Segundo informações da DH, a mulher de Marcelo contou que seus pais sempre foram favoráveis a sua separação com o policial. A execução dos idosos aconteceu no mesmo dia em que ela deu entrada na documentação para conseguir o divórcio.
Em depoimento aos agentes da Divisão de Homicídios, ela contou ainda sobre o comportamento agressivo do marido, que já havia a agredido em outras ocasiões.
Sepultamento - Sem familiares próximos, o corpo de Marcelo foi liberado do Instituto Médico Legal (IML) por colegas de trabalho da 24ªDP (Piedade), onde estava lotado atualmente.
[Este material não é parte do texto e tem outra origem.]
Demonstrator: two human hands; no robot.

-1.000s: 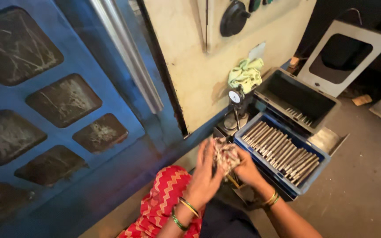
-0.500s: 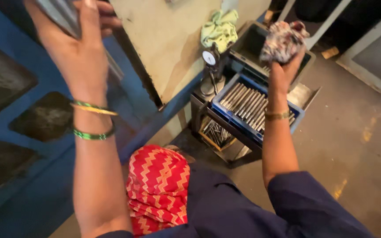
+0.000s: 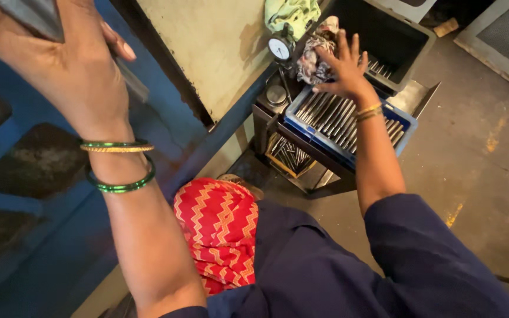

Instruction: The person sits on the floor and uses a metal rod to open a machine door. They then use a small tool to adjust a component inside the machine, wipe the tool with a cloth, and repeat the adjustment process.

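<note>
My left hand (image 3: 69,68) is raised at the upper left, closed around a grey metal bar (image 3: 30,17) whose far end shows past the palm in front of the blue machine panel (image 3: 25,171). My right hand (image 3: 344,66) reaches out over the blue crate (image 3: 405,121) of metal rods (image 3: 331,115), fingers spread and holding nothing. A crumpled patterned rag (image 3: 312,59) lies just left of those fingers, beside a dial gauge (image 3: 279,48). Green and gold bangles sit on both wrists.
A black tray (image 3: 410,41) with more rods stands behind the crate, and a green cloth (image 3: 293,15) lies above the gauge. A lower bin of rods (image 3: 287,156) sits under the stand. A red zigzag cloth (image 3: 219,224) covers my lap. Concrete floor (image 3: 478,153) lies to the right.
My right hand came down from holding the rag up and has let it go beside the gauge. My left hand stays raised with the metal bar.
</note>
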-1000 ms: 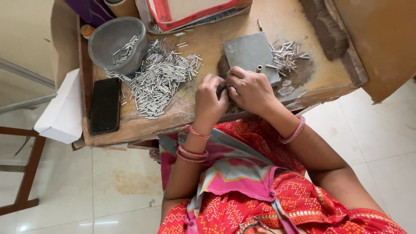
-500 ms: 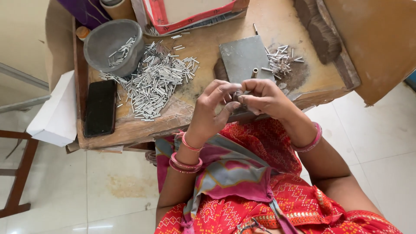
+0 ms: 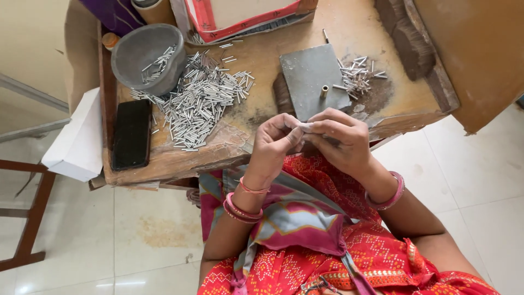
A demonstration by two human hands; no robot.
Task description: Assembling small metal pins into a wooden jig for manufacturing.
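Note:
My left hand point(image 3: 277, 143) and my right hand point(image 3: 338, 138) meet at the near edge of a worn wooden work table point(image 3: 256, 117). Their fingertips pinch a small pale piece point(image 3: 304, 127) between them; its kind is too small to tell. Just beyond the hands lies a grey metal plate point(image 3: 312, 82) with a short upright tube point(image 3: 323, 91) standing on it. A big pile of thin silver tubes point(image 3: 202, 98) spreads left of the plate. A smaller heap of tubes point(image 3: 357, 75) lies to its right.
A grey bowl point(image 3: 143, 54) with a few tubes stands at the table's far left. A black phone point(image 3: 132, 134) lies by the left edge, next to a white box point(image 3: 76, 143). A red-edged box point(image 3: 240, 13) sits at the back. A wooden frame point(image 3: 27, 218) stands on the tiled floor.
Both hands have drawn back from the metal plate toward my body and come together at the table edge. The short tube on the plate is now uncovered.

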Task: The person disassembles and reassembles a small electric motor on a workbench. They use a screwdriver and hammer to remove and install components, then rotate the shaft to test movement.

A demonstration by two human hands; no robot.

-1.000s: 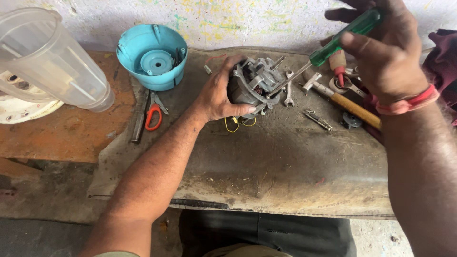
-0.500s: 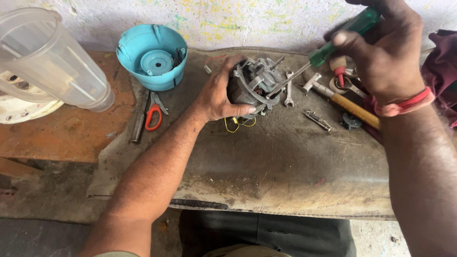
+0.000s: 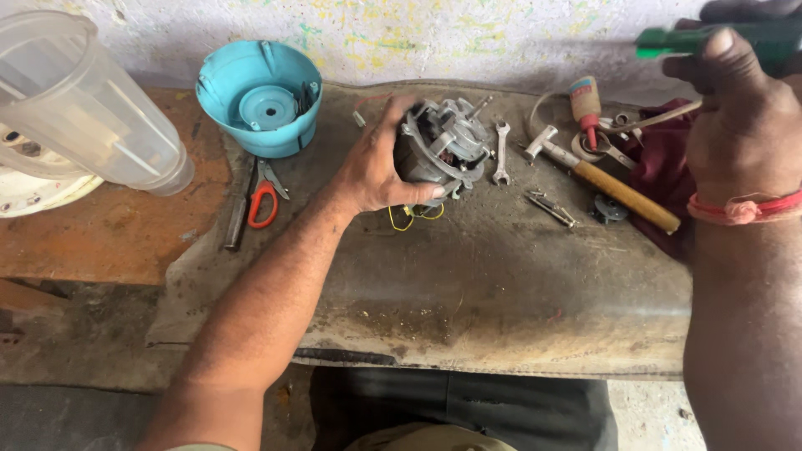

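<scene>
My left hand [image 3: 378,165] grips a grey metal electric motor [image 3: 444,144] that rests on a dark, dirty mat [image 3: 501,292]; yellow wires [image 3: 413,215] stick out beneath it. My right hand [image 3: 735,113], with a red thread band at the wrist, is raised at the upper right and holds a green-handled screwdriver [image 3: 718,38]. Its handle points left, well above and to the right of the motor, and its shaft is hidden.
A blue plastic housing [image 3: 261,96] sits left of the motor, with red-handled pliers [image 3: 263,196] below it. A clear plastic jug [image 3: 79,104] fills the upper left. A small spanner [image 3: 500,154], a wooden-handled hammer [image 3: 610,179], a red-tipped tool [image 3: 586,104] and a maroon cloth [image 3: 660,167] lie to the right.
My right hand has lifted the green screwdriver up and to the right, away from the motor. My left hand has stayed on the motor.
</scene>
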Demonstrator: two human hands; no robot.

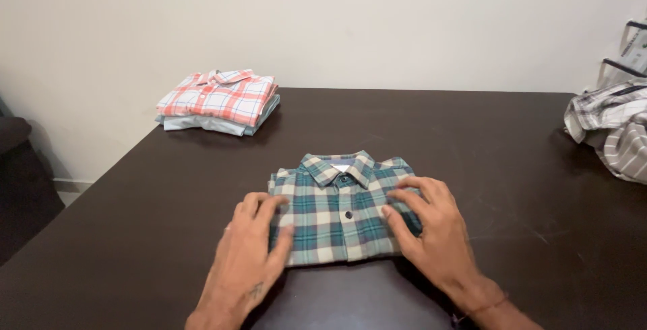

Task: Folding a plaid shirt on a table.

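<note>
hands [344, 242] flank shirt [340, 205] edges — table [505, 168]

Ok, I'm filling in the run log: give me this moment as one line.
left hand: flat on green shirt | right hand: flat on it | shirt: folded, on table | stack: far left | loose shirts: right

A dark brown wooden table [512, 168] fills the lower view, its top faintly scratched and softly reflecting light. Behind it rises a plain cream wall [377, 26]. At the left edge a dark seat [17, 188] stands on pale floor [67, 195].
</note>
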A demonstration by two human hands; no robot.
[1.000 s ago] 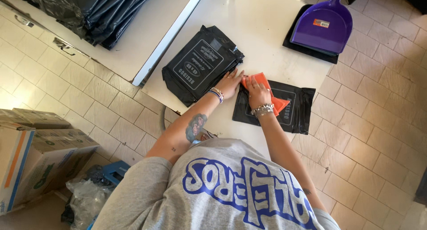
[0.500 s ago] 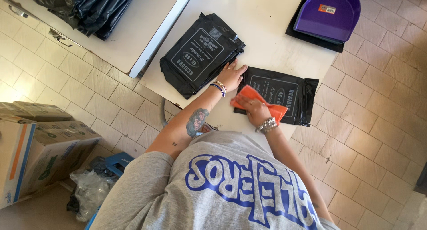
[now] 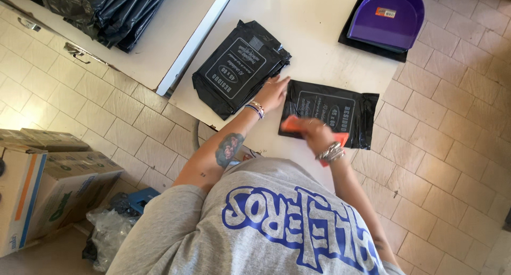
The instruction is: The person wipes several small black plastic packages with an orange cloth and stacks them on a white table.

O sepultamento ocorreu às 16h30 no Cemitério do Maruí, no Barreto. Já o casal foi sepultado na Confraria Nossa Senhora da Conceição, também no Barreto.
Caso - Marcelo invadiu a casa dos sogros João Carlos da Rocha, de 63 anos, e Diana da Rocha, 64, na tarde de quinta-feira, no Fonseca, e executou o casal a tiros. A esposa do agente e a filha, de cinco anos, que presenciaram o crime, foram poupadas pelo policial.